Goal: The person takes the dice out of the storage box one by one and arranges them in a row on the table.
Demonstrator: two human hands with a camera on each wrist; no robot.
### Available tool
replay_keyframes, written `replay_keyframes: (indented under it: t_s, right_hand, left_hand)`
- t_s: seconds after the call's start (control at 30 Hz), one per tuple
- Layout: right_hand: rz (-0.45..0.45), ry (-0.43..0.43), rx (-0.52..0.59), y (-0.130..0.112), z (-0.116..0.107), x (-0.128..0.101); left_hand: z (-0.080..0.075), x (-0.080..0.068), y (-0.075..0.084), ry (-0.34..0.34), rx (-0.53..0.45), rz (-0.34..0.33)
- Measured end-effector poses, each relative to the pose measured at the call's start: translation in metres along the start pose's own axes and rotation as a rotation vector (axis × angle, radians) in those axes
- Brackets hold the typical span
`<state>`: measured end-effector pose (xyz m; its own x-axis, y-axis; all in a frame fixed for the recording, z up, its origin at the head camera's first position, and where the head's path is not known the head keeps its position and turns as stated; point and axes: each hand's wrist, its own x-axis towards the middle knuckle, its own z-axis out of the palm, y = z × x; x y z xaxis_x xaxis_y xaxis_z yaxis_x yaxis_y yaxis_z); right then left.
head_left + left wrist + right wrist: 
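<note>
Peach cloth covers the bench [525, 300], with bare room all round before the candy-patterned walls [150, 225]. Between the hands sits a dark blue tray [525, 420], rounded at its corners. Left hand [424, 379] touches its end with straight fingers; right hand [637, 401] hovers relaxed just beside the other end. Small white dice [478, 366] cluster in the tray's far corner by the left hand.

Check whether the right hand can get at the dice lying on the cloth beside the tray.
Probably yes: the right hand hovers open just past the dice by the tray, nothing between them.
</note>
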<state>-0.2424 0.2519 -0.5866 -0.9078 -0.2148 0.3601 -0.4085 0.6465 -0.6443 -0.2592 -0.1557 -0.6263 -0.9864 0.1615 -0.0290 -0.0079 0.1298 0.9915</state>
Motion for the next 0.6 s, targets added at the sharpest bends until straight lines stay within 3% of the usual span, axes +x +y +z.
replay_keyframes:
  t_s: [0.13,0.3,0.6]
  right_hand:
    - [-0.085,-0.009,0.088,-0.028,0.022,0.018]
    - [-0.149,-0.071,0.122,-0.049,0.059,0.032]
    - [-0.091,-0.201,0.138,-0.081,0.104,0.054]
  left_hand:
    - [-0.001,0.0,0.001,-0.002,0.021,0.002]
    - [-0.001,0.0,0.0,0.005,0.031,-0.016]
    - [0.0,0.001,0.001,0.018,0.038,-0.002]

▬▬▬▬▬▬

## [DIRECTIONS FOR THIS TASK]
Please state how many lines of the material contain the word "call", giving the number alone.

## [SOLUTION TO THE EXERCISE]
2